Nuclear actin and Arps play multiple roles in a context-dependent manner, for example, yeast and human Arp4 can bind to histones (Harata et al., 1999; Shen et al., 2003) (Fig. 7) and murine neuron-specific Arp4/BAF53b is required for recruitment of BAF complex to specific promoters (Wu et al., 2007). In the present study, we found a new aspect to human Arp4 functions; silencing of Arp4 by RNAi impairs the integrity of Brg1 chromatin remodeling complexes and accelerates the degradation of Brg1 and BAF170 in several human cell lines, including normal cells (Fig. 1). In this regard, the previous demonstration that Brg1 stability is affected by BAF47 and BAF155 subunits is of interest (Cui et al., 2004; Sohn et al., 2007). The requirement of human Arp4 for Brg1 complex integrity is reminiscent of the previous finding that mutations in Arp4 disrupt NuA4 HAT complex in budding yeast (Galarneau et al., 2000).
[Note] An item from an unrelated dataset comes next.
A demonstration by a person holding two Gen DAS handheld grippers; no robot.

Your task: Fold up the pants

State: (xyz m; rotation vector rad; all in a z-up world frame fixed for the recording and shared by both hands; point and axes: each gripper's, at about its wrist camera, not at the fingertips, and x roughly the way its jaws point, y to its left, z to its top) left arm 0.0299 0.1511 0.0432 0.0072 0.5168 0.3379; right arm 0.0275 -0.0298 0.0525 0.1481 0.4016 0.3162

On the other hand, Arp4 and actin appear to be dispensable for the INO80 complex assembly (Shen et al., 2003). In this regard, it is also notable that Brg1, BAF170, BAF155 and BAF47 can form stable complexes without the help of actin and Arp4 when overexpressed in insect cells (Phelan et al., 1999). Lee et al. have reported that silencing of Arp4 by siRNA did not decrease the steady-state levels of Brg1 proteins in NIH3T3 cells (Lee et al., 2007) and it has also been reported that neural BAF complexes can be assembled in the absence of the neuron-specific Arp4/BAF53b in murine neural tissues (Wu et al., 2007). Thus, it is possible that the impact of Arp4 on Brg1 complex integrity is dependent on cell type and/or cellular condition.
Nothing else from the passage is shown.